**WHAT THE EXERCISE ASKS:** Select and reproduce each line of the listing below that bears the string "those".

#### INFORMATION PROVIDED ####

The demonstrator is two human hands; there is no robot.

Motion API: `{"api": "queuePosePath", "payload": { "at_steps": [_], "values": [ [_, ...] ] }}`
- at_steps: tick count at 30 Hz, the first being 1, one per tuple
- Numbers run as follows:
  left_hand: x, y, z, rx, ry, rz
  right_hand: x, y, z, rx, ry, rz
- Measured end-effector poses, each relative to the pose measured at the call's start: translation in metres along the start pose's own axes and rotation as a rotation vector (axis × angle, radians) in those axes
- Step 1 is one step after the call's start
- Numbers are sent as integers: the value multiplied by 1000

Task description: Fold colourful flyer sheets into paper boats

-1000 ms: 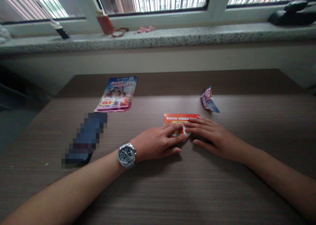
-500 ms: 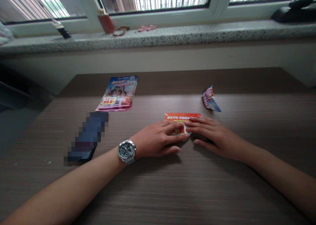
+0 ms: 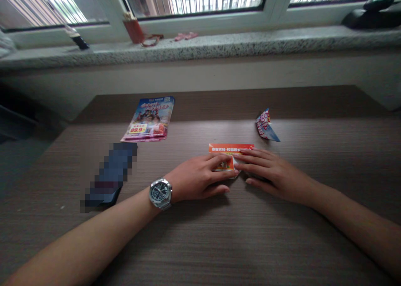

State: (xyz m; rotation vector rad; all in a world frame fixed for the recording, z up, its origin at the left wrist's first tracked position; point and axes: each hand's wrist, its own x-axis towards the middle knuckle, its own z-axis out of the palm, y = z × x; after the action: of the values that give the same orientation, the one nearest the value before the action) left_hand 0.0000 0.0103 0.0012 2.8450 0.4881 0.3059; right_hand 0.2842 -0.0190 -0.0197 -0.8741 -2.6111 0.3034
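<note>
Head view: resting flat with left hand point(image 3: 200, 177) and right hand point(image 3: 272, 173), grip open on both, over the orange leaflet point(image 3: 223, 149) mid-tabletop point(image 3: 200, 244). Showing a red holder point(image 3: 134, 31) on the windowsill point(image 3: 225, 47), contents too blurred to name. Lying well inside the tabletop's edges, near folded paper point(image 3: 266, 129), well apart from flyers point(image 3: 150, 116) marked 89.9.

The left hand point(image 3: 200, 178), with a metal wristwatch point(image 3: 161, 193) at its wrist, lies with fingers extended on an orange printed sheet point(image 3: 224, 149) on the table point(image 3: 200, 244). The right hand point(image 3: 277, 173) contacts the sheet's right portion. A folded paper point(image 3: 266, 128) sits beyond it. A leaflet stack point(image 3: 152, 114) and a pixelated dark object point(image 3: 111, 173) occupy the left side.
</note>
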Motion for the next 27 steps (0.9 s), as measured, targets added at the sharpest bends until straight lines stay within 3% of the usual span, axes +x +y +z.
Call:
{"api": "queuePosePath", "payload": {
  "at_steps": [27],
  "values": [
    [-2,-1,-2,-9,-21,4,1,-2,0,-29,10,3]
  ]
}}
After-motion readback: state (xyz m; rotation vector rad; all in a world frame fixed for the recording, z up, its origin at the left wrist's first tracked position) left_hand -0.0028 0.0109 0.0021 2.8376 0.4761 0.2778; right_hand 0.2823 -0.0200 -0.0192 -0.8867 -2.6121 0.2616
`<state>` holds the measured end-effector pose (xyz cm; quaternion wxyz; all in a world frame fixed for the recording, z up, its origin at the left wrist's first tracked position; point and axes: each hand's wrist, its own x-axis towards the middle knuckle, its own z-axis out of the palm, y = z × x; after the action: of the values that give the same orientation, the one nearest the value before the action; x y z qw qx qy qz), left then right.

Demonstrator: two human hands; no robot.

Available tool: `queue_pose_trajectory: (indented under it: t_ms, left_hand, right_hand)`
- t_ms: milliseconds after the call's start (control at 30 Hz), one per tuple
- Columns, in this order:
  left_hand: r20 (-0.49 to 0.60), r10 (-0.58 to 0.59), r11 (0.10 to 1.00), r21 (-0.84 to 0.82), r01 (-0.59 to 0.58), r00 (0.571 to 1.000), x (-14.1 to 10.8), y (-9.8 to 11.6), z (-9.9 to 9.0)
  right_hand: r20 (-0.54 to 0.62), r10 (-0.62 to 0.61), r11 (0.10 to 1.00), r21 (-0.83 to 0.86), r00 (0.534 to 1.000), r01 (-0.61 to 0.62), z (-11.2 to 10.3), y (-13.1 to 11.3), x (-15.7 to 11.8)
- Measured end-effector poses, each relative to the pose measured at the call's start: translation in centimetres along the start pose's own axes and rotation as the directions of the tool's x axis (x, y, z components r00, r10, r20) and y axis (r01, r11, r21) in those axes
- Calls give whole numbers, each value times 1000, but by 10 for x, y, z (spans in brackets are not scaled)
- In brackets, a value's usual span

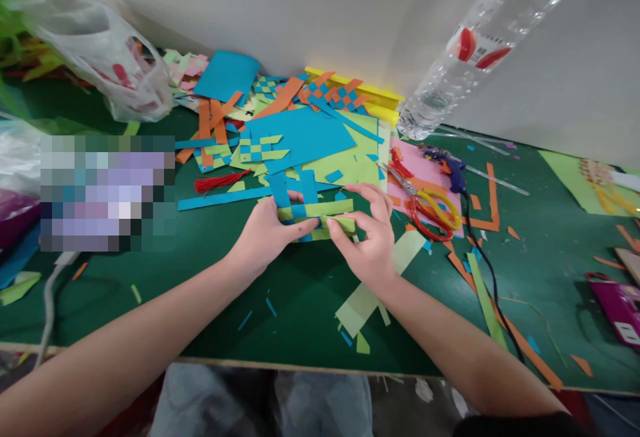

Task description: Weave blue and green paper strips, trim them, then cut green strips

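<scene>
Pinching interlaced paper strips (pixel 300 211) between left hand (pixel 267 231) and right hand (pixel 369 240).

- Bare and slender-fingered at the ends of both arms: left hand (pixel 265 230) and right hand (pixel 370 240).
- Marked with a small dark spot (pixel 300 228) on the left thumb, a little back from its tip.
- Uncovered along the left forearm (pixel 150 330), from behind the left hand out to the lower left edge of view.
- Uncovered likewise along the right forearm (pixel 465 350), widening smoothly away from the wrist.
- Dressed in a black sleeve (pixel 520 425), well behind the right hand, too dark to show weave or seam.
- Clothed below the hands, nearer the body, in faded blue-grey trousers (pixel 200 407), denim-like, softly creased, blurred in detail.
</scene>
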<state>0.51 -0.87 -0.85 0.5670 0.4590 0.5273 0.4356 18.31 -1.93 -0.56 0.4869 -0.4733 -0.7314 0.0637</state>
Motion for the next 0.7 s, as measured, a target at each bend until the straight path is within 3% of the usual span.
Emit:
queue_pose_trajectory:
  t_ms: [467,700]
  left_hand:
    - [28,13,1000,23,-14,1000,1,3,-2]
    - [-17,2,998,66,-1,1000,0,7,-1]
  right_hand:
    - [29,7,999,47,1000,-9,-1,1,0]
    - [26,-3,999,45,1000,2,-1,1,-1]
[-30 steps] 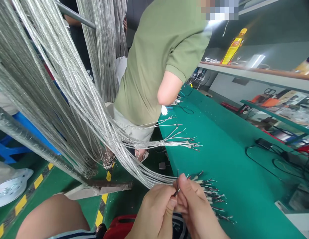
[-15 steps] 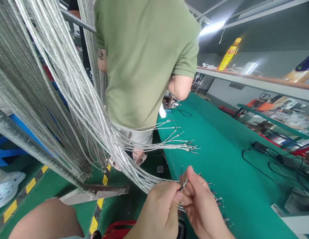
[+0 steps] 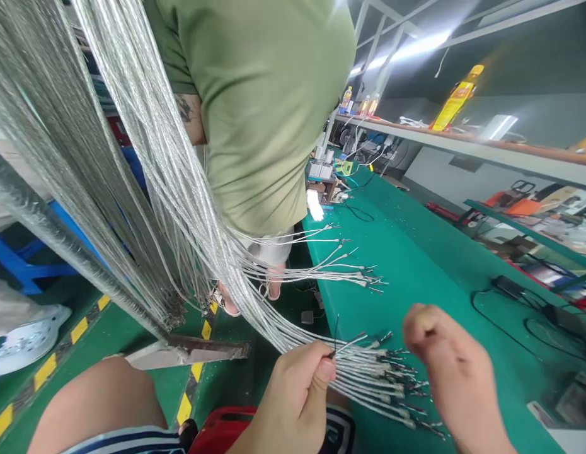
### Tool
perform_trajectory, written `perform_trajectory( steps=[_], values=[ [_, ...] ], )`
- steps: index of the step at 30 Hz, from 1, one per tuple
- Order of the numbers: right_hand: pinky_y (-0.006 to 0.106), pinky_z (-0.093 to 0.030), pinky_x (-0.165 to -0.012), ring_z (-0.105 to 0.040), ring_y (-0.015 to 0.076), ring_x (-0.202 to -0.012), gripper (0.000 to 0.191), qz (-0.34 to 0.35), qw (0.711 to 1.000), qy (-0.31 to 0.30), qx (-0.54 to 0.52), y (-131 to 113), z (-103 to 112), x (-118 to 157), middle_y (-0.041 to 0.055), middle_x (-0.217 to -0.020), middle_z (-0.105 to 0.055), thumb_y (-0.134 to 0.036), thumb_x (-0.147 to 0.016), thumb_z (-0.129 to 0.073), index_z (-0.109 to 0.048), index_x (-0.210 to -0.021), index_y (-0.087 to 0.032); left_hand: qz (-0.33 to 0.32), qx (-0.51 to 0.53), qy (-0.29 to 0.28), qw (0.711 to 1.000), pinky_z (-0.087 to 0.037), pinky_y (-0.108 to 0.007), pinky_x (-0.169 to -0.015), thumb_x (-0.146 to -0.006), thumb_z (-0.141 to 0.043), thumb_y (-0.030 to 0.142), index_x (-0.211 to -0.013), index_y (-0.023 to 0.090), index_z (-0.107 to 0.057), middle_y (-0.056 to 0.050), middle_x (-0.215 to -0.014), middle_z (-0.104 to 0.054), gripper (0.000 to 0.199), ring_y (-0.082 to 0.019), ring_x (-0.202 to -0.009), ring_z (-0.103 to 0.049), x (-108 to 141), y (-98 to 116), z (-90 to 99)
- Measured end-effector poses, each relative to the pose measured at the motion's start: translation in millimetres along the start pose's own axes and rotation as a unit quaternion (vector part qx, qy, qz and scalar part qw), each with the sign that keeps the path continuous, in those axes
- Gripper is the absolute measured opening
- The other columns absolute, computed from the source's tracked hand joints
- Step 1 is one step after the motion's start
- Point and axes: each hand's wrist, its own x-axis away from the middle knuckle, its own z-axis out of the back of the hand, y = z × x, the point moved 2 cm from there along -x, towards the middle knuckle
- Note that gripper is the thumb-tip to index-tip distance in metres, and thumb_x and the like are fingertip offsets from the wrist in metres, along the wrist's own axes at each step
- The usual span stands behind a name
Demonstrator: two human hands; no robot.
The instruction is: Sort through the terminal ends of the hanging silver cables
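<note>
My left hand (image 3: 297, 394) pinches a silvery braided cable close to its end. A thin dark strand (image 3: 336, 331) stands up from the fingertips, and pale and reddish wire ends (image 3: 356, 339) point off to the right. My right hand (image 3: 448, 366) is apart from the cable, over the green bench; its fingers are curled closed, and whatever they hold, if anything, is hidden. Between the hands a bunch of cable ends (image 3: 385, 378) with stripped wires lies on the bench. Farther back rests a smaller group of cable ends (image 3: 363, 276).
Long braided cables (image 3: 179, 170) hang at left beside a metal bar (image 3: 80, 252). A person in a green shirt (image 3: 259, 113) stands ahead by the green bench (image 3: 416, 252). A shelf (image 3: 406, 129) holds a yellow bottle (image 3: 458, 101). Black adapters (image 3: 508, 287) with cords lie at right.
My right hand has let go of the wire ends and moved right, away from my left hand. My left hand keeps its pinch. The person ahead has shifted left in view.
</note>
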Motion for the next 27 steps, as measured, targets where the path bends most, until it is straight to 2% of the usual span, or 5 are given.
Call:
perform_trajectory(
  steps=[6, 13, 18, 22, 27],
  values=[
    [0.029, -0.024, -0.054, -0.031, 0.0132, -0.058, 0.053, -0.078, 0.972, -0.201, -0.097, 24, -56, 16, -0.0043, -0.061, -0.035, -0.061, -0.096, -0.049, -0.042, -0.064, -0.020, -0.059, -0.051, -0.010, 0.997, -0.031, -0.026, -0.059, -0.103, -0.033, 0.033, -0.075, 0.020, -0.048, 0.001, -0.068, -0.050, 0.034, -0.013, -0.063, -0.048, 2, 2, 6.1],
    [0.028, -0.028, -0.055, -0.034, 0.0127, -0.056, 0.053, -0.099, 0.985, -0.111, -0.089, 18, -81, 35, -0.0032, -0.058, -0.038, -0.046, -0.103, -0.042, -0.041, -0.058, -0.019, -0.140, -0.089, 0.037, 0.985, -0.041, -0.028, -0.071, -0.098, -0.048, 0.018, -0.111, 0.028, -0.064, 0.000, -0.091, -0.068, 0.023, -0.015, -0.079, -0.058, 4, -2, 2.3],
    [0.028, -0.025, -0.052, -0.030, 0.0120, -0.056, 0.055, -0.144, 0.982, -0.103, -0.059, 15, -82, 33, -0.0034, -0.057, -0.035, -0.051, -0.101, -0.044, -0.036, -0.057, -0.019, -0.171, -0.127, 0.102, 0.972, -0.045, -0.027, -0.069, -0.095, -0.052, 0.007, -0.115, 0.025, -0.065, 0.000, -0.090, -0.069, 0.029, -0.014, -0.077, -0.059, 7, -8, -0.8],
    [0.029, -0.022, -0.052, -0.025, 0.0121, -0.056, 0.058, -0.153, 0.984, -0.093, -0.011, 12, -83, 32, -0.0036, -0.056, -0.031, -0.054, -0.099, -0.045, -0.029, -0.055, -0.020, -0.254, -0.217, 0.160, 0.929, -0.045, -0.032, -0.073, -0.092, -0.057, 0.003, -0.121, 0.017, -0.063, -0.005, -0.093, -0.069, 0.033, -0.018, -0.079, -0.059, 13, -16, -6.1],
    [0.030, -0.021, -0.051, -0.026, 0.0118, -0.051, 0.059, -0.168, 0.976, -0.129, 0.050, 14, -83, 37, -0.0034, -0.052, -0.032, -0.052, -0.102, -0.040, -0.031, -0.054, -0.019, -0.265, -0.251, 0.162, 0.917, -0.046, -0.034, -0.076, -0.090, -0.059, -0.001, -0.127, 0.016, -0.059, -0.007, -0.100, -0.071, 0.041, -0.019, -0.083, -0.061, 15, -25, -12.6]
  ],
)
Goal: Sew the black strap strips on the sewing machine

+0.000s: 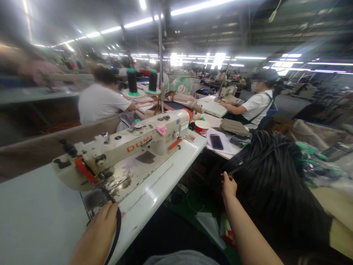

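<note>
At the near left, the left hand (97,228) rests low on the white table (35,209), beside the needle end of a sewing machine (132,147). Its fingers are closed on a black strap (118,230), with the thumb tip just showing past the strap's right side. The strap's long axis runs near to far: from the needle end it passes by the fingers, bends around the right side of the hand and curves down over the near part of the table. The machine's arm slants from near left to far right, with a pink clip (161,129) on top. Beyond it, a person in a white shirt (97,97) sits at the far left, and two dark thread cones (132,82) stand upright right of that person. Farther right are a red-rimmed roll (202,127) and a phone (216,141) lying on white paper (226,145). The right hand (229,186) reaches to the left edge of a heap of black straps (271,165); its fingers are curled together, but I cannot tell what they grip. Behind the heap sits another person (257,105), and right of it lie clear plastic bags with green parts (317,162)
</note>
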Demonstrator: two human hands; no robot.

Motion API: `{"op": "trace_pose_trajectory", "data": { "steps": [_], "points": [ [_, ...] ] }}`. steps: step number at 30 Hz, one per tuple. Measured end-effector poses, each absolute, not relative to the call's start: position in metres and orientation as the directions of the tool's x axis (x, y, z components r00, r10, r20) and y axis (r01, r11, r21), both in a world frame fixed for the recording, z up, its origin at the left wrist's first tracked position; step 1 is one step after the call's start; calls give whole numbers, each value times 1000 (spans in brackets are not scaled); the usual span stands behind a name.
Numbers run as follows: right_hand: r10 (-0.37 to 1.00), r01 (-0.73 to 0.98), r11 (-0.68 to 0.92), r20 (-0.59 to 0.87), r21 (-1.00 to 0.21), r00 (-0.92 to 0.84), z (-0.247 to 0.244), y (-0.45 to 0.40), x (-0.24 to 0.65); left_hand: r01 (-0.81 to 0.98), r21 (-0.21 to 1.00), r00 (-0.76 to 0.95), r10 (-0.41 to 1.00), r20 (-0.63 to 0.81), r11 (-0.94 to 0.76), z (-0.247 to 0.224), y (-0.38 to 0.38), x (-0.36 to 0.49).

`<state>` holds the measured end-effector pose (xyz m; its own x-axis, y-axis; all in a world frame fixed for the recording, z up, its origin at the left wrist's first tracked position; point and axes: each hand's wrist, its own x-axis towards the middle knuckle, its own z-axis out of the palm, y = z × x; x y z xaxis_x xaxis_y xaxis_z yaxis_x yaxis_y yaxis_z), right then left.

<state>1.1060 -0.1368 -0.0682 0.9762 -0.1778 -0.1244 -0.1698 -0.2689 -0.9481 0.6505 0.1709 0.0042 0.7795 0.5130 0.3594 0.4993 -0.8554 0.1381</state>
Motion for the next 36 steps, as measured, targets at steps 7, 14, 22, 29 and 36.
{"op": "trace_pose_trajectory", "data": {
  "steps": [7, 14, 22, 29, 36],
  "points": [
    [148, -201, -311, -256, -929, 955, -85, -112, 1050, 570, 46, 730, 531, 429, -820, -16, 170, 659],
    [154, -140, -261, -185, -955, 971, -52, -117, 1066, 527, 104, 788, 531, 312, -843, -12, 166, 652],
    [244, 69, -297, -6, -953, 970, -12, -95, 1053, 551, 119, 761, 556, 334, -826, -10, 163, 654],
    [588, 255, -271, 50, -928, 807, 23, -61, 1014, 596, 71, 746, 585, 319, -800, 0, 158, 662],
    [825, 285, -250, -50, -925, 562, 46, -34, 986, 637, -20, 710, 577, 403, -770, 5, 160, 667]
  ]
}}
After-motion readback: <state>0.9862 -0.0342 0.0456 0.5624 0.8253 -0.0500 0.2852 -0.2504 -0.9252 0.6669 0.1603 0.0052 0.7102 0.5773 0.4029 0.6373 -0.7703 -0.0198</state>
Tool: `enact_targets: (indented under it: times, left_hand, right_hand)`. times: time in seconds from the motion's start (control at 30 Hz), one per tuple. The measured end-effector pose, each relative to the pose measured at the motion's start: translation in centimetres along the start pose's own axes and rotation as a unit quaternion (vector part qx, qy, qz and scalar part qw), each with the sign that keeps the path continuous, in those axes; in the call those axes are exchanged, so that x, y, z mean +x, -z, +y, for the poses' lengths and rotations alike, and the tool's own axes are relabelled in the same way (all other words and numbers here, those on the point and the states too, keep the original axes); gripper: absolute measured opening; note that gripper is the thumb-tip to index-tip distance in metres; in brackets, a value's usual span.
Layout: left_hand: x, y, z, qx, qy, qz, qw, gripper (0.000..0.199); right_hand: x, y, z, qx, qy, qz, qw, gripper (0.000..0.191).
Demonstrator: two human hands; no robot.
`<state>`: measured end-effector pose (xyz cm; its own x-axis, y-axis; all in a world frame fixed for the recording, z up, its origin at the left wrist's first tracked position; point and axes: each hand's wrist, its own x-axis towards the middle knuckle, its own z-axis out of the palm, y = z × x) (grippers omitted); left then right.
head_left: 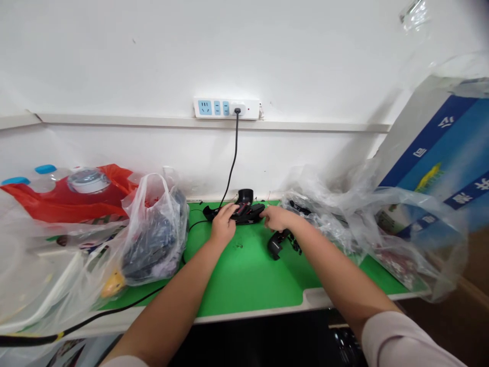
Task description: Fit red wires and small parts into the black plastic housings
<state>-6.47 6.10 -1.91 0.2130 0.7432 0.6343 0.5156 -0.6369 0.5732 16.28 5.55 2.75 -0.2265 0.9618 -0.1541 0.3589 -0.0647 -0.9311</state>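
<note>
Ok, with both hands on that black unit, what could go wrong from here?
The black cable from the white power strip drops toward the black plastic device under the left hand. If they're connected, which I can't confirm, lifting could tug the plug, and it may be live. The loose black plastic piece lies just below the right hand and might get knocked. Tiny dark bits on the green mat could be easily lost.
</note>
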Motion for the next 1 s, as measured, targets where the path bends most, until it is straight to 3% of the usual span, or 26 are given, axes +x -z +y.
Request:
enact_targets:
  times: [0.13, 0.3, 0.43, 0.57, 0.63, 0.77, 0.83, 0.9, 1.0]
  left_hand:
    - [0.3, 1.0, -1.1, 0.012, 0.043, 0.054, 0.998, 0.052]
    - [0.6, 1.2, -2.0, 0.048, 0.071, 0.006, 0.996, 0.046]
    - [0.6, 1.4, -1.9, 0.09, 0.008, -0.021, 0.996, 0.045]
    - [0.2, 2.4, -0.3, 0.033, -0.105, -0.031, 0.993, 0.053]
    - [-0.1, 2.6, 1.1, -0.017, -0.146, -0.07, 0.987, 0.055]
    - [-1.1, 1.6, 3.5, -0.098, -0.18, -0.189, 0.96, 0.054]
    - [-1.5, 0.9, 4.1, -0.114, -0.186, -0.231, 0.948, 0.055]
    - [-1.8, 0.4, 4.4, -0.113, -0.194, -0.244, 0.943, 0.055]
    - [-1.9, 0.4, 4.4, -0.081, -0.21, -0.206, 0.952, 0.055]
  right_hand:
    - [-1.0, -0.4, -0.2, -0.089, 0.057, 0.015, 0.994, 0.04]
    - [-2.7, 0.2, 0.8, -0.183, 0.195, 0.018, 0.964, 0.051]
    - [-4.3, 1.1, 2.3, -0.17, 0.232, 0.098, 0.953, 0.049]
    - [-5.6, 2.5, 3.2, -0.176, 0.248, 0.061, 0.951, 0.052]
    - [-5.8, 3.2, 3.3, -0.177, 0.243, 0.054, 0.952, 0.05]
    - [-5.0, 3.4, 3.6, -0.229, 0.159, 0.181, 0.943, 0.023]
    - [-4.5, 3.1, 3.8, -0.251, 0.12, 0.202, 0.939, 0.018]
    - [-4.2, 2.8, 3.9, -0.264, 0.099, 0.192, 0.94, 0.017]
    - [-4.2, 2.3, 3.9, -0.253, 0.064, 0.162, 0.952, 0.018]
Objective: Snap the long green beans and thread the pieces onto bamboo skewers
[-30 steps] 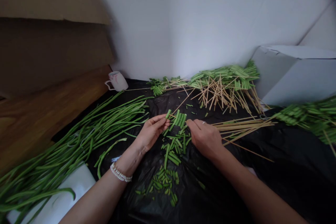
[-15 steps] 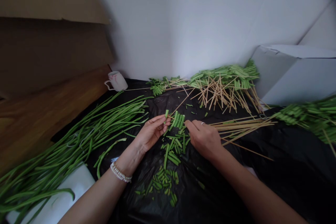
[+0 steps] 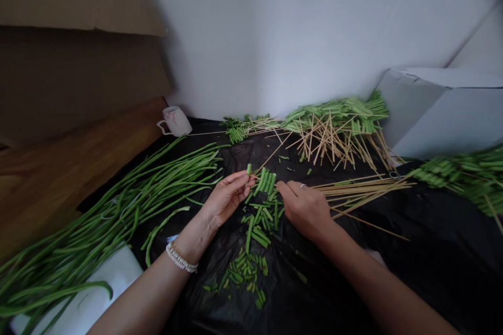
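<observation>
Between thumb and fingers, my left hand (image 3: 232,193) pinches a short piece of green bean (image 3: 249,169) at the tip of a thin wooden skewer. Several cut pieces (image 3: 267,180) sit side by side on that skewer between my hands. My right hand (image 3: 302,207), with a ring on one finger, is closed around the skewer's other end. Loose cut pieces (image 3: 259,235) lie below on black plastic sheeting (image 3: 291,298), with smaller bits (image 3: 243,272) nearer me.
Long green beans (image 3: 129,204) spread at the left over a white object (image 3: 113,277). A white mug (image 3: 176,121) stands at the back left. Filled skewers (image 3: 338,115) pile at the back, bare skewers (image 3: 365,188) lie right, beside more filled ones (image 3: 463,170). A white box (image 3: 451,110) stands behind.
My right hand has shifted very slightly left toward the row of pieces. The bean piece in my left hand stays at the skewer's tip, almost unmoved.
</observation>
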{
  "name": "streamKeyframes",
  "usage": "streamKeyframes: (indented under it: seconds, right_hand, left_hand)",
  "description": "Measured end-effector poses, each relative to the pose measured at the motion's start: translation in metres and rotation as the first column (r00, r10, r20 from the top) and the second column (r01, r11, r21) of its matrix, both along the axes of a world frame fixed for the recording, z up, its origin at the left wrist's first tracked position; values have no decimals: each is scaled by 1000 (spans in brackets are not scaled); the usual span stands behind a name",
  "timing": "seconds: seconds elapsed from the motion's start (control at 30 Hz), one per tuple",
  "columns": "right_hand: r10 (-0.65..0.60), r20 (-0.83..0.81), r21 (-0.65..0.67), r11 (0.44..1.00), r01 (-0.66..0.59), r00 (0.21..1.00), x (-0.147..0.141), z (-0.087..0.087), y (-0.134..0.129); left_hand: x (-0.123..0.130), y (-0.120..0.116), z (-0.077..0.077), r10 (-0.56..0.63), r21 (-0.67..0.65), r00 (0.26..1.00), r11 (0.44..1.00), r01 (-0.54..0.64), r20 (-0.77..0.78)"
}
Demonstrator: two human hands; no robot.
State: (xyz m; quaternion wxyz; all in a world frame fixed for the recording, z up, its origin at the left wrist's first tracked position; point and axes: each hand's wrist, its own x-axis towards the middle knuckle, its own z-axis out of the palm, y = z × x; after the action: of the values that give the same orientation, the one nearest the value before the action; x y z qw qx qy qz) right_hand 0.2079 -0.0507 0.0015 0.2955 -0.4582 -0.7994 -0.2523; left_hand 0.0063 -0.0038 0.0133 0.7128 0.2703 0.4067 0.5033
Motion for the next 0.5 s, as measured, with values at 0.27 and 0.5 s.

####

**WRITTEN ANSWER:**
- Measured end-effector poses, each relative to the pose measured at the call's start: translation in metres along the start pose's own axes and rotation as a rotation vector (axis × angle, radians) in those axes
- Measured end-effector poses, each relative to the pose measured at the call's start: translation in centimetres along the start pose's own axes and rotation as the directions of the tool's x axis (x, y, z components r00, r10, r20) and y axis (r01, r11, r21) in those axes
- Measured end-effector poses, each relative to the pose measured at the motion's start: translation in millimetres along the start pose's own axes and rotation as a unit quaternion (vector part qx, qy, qz and scalar part qw), each with the sign that keeps the path continuous, in those axes
Tool: `enact_targets: (indented under it: times, left_hand, right_hand)`. times: time in seconds from the motion's start (control at 30 Hz), one per tuple. The measured end-effector pose, each relative to the pose measured at the motion's start: translation in centimetres along the start pose's own axes and rotation as a unit quaternion (vector part qx, qy, qz and scalar part qw), each with the sign that keeps the path continuous, in those axes; in the call those axes are exchanged, so that x, y, z mean +x, -z, +y, for the poses' lengths and rotations alike, and the tool's own axes are relabelled in the same way (all other words and numbers here, those on the point and the states too, keep the original axes); gripper: absolute measured opening; note that gripper is the thumb-tip to index-tip distance in metres; in brackets, a value's usual span.

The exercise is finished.